**Work to be completed**
The answer should be every line below, repeated exactly, with the images left out.

** Opening Given material block **

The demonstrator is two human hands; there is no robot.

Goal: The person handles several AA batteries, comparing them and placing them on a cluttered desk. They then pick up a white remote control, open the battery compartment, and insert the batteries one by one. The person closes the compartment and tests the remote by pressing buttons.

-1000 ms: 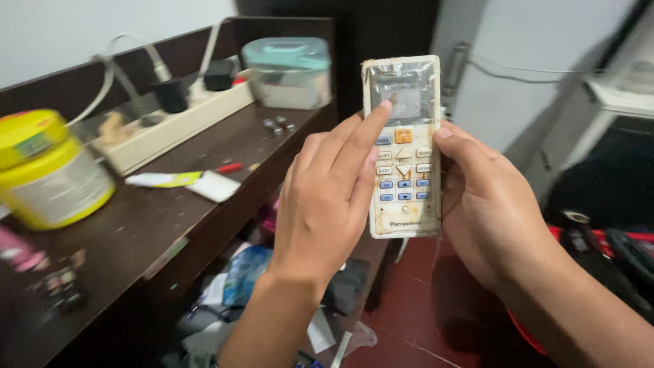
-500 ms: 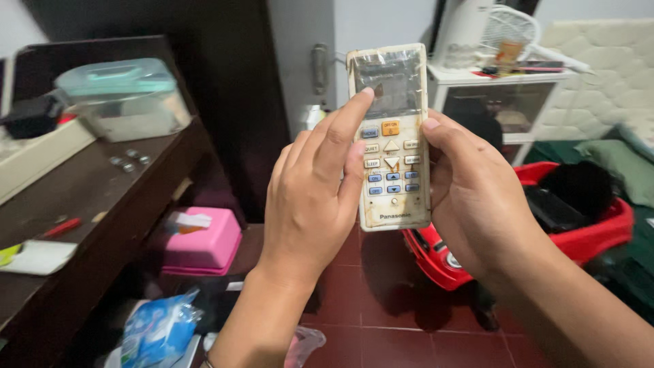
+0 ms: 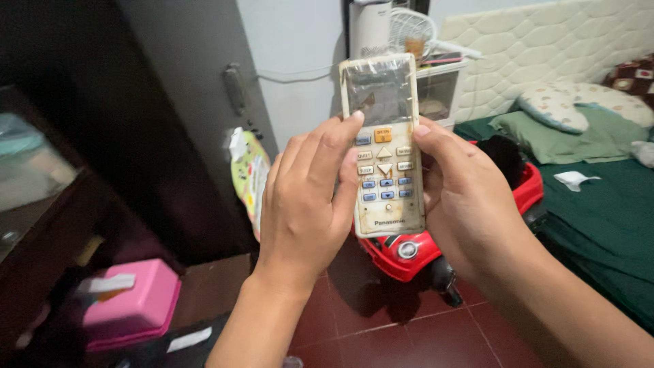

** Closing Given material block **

**Response to the task**
The demonstrator is two human hands; there is no robot.

Goal: The person handles several AA batteries, comparing them and placing them on a cluttered desk. They then pick up a white remote control, open the battery compartment, and insert the batteries one by one. The person closes the compartment and tests the remote by pressing buttons.

-1000 ms: 
-500 ms: 
+0 ms: 

The answer given here is complete.